I see the rocking chair I used when my grandchildren were young, then an old crib and a ratty-looking rocking horse set on rusty springs, and the chair my daughter was refinishing when she got sick. Boxes are tucked along the wall, marked “Xmas,” “Thanksgiving,” “Easter,” “Halloween,” “Serveware,” “Sports.” In those boxes are the things I don’t use much anymore but can’t bear to part with. For me, admitting that I won’t decorate a tree for Christmas is giving up, and I’ve never been good at letting go. Tucked in the corner is what I am looking for: an ancient steamer trunk covered in travel stickers.
With effort, I drag the heavy trunk to the center of the attic, directly beneath the hanging light. I kneel beside it, but the pain in my knees is piercing, so I slide onto my backside.
For the first time in thirty years, I lift the trunk’s lid. The top tray is full of baby memorabilia. Tiny shoes, ceramic hand molds, crayon drawings populated by stick figures and smiling suns, report cards, dance recital pictures.
I lift the tray from the trunk and set it aside.
The mementos in the bottom of the trunk are in a messy pile: several faded leather-bound journals; a packet of aged postcards, tied together with a blue satin ribbon; a cardboard box, bent in one corner; a set of slim books of poetry by Julien Rossignol; and a shoebox that holds hundreds of black-and-white photographs.
On top is a yellowed, faded piece of paper.
My hands are shaking as I pick it up. It is a carte d’identité, an identity card, from the war. I see the small, passport- sized photo of a young woman. Juliette Gervaise.
I hear my son on the creaking wooden steps, footsteps that match my heartbeats. Has he called out to me before?
“Mom? You shouldn’t be up here. Shit. The steps are unsteady.” He comes to stand beside me. “One fall and—”
I touch his pant leg, shake my head softly. I can’t look up. “Don’t” is all I can say.
He kneels, then sits. I can smell his aftershave, something subtle and spicy, and also a hint of smoke. He has sneaked a cigarette outside, a habit he gave up decades ago and took up again at my recent diagnosis. There is no reason to voice my disapproval: He is a doctor. He knows better.

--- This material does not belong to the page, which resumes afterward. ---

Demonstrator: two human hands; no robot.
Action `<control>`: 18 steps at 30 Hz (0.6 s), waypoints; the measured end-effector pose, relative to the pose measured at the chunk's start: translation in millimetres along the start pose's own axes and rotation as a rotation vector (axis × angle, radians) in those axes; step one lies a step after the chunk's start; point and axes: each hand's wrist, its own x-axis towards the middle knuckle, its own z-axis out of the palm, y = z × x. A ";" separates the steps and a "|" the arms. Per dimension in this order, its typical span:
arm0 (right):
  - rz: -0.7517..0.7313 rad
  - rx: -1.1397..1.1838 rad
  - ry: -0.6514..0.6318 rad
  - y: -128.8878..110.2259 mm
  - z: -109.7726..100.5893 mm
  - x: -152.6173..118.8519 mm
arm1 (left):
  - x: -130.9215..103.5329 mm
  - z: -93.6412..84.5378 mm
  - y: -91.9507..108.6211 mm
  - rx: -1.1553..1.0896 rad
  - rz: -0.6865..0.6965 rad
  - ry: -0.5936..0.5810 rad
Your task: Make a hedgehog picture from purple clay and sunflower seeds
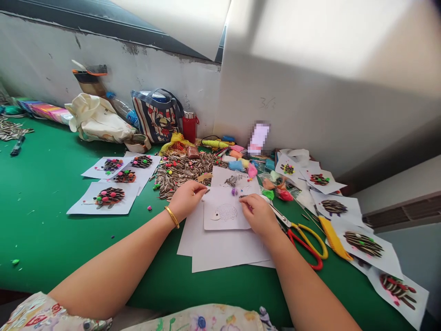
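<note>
Both forearms reach in from the bottom edge, converging over the table (155, 271). Left hand (189, 202), gold-coloured bangle (171, 217) at wrist, points right, thumb and index pinched on a small dark sliver (207, 191). Right hand (258, 214) comes in from lower right, fingers curled, tips over the right part of the white paper card with a hedgehog outline (225, 214); dark bit at its fingertips, can't tell if gripped. The card lies between the hands, on loose white sheets (229, 257).

Hard to see: card's right edge under the right hand; both slivers too small to identify; upright pale panel (259, 138) pixelated; upper arms cut off by frame.

Counts: four white cards with decorated hedgehogs (120, 209) at left; five in plain view at right (392, 259), plus one mostly covered. One purple fuzzy ball (234, 191) just above the outline card. Two cloth bags (99, 120), one red cylindrical bottle (189, 128) at back. Striped seed pile (182, 172), too many to count.
</note>
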 end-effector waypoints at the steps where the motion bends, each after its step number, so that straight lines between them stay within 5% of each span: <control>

My instinct is to toss the card into the trunk and slam the lid down, hiding it again. It’s what I have done all my life.
Now I am dying. Not quickly, perhaps, but not slowly, either, and I feel compelled to look back on my life.
“Mom, you’re crying.”
I want to tell him the truth, but I can’t. It embarrasses and shames me, this failure. At my age, I should not be afraid of anything— certainly not my own past.

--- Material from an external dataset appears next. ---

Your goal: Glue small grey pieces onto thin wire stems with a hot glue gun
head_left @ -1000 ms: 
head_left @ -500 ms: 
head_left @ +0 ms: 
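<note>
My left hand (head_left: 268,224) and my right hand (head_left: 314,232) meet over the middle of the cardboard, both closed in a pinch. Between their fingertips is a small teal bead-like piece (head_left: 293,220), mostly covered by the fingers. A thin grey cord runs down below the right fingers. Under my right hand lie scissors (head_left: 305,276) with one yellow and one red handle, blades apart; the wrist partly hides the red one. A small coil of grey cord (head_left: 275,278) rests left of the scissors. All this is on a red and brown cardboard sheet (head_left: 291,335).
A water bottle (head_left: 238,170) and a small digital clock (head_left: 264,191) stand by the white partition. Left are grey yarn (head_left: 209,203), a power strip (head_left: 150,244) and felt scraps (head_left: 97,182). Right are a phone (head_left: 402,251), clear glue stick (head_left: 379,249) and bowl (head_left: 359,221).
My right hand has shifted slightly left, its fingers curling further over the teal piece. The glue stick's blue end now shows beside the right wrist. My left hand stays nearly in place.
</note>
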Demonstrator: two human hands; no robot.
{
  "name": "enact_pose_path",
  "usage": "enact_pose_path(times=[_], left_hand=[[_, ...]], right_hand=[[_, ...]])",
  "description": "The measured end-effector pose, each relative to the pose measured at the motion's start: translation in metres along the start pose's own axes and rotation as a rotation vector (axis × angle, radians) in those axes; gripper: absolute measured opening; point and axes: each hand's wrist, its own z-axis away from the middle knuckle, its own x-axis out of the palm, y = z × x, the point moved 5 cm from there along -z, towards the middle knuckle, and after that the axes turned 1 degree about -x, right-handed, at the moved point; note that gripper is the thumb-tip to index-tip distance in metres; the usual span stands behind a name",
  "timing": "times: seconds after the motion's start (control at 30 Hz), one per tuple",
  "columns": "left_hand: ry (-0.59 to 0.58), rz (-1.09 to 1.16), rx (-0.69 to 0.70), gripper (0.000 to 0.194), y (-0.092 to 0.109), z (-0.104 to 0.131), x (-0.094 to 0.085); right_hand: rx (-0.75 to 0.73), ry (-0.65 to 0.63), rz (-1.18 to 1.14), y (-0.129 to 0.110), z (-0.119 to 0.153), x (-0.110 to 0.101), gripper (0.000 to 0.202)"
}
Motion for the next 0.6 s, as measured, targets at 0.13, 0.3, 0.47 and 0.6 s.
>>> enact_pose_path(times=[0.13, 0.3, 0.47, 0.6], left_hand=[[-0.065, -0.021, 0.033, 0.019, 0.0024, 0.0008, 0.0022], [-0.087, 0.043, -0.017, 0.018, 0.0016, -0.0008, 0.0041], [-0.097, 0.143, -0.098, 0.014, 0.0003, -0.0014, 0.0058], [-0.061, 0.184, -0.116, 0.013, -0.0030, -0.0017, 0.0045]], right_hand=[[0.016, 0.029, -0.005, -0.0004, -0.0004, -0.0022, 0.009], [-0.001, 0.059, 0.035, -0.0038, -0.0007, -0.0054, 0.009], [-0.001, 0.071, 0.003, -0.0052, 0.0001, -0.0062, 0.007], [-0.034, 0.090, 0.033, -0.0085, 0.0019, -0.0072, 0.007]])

I say only, “I want to take this trunk.”
“It’s too big. I’ll repack the things you want into a smaller box.”
I smile at his attempt to control me. “I love you and I am sick again. For these reasons, I have let you push me around, but I am not dead yet. I want this trunk with me.”

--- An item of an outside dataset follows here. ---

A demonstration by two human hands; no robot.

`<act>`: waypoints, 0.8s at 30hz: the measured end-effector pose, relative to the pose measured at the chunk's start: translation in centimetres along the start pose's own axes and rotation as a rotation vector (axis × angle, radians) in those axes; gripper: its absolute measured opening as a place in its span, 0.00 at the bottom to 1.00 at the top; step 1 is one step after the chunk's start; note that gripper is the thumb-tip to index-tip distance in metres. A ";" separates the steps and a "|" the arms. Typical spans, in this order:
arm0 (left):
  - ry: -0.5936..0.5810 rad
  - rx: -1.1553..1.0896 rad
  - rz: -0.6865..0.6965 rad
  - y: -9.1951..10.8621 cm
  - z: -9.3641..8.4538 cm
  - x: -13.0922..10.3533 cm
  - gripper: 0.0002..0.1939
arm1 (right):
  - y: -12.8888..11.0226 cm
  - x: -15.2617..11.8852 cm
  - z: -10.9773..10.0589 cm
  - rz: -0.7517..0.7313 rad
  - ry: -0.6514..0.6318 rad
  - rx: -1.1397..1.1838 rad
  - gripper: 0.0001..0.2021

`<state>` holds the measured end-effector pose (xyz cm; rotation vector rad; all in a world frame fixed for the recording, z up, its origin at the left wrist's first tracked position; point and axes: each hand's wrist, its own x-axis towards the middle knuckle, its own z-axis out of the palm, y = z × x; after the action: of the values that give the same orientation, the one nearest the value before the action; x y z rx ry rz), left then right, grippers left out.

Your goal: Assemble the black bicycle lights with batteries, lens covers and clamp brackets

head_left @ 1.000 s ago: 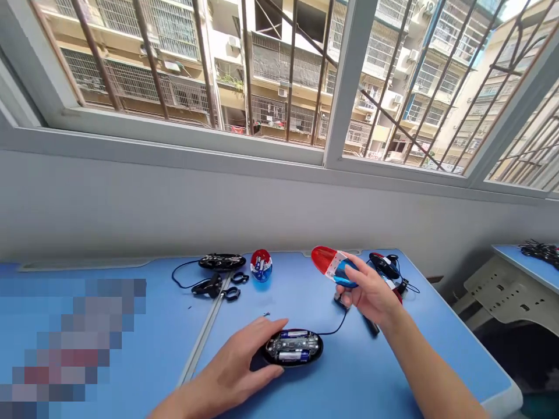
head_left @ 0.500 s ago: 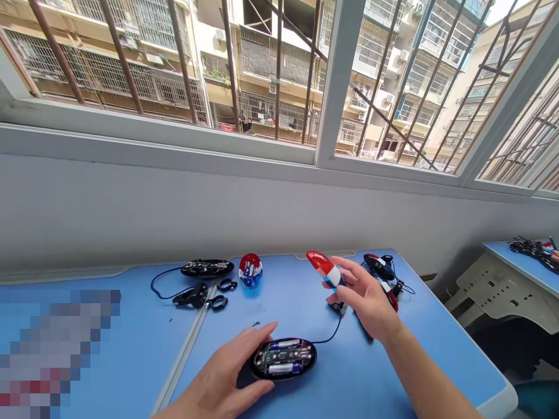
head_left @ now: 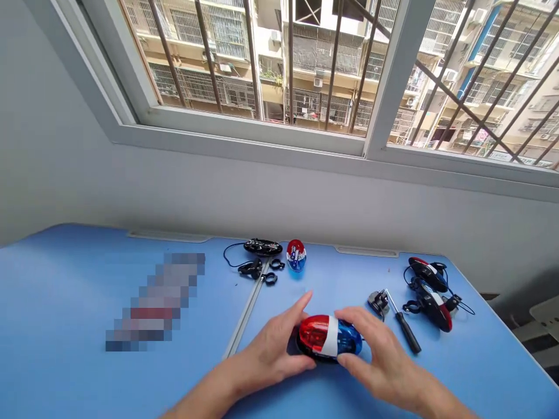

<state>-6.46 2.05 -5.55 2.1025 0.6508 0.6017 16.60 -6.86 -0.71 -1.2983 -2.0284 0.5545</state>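
A siren light lies on the blue table in front of me. Its clear cover [head_left: 331,334], red at the left, white in the middle and blue at the right, rests over the black base [head_left: 321,357], hiding the circuit board and batteries. My left hand [head_left: 282,343] holds the left end of the base between thumb and fingers. Around the blue end of the cover, the thumb and fingers of my right hand [head_left: 378,352] are closed. Whether the cover is seated all the way down I cannot tell.
Right of my hands lie a screwdriver [head_left: 408,331], a black clamp [head_left: 378,303] and more siren lights [head_left: 432,302]. Farther back are an uncovered black base [head_left: 262,247], another red-and-blue cover [head_left: 296,256] and black ring clips [head_left: 270,279]. A pixelated patch [head_left: 155,302] lies leftward.
My right hand has brought the cover down from the air onto the base, which my left hand still holds. The view has turned left, revealing the screwdriver more fully.
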 end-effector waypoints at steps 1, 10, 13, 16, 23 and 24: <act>-0.002 -0.005 0.006 0.1 0.0 0.0 0.53 | 0.0 0.0 0.1 -0.015 0.005 -0.016 0.24; -0.007 0.023 -0.009 1.6 -0.4 0.0 0.50 | -0.4 0.0 0.1 -0.016 -0.062 -0.044 0.28; -0.003 0.034 0.006 1.5 -0.4 0.1 0.50 | -0.2 0.1 0.2 -0.026 -0.079 -0.025 0.28; -0.001 0.055 0.030 1.5 -0.3 0.1 0.50 | 0.0 0.2 0.4 -0.034 -0.091 0.001 0.28; 0.010 0.121 0.025 1.7 -0.3 0.0 0.48 | 0.2 0.1 0.6 -0.019 -0.142 0.000 0.28; 0.010 0.138 0.029 1.7 -0.3 0.0 0.47 | 0.3 0.1 0.5 -0.006 -0.150 -0.009 0.27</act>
<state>-6.25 1.33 -3.97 2.2422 0.6857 0.5988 16.37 -6.66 -1.21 -1.2898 -2.1577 0.6580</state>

“What can you possibly need in it? It’s just our artwork and other junk.”
If I had told him the truth long ago, or had danced and drunk and sung more, maybe he would have seen me instead of a dependable, ordinary mother. He loves a version of me that is incomplete. I always thought it was what I wanted: to be loved and admired. Now I think perhaps I’d like to be known.
“Think of this as my last request.”
I can see that he wants to tell me not to talk that way, but he’s afraid his voice will catch. He clears his throat. “You’ve beaten it twice before. You’ll beat it again.”
We both know this isn’t true. I am unsteady and weak. I can neither sleep nor eat without the help of medical science. “Of course I will.”
“I just want to keep you safe.”
I smile. Americans can be so naïve.
Once I shared his optimism. I thought the world was safe. But that was a long time ago.
“Who is Juliette Gervaise?” Julien says and it shocks me a little to hear that name from him.
I close my eyes and in the darkness that smells of mildew and bygone lives, my mind casts back, a line thrown across years and continents.
Against my will— or maybe in tandem with it, who knows anymore?—I remember.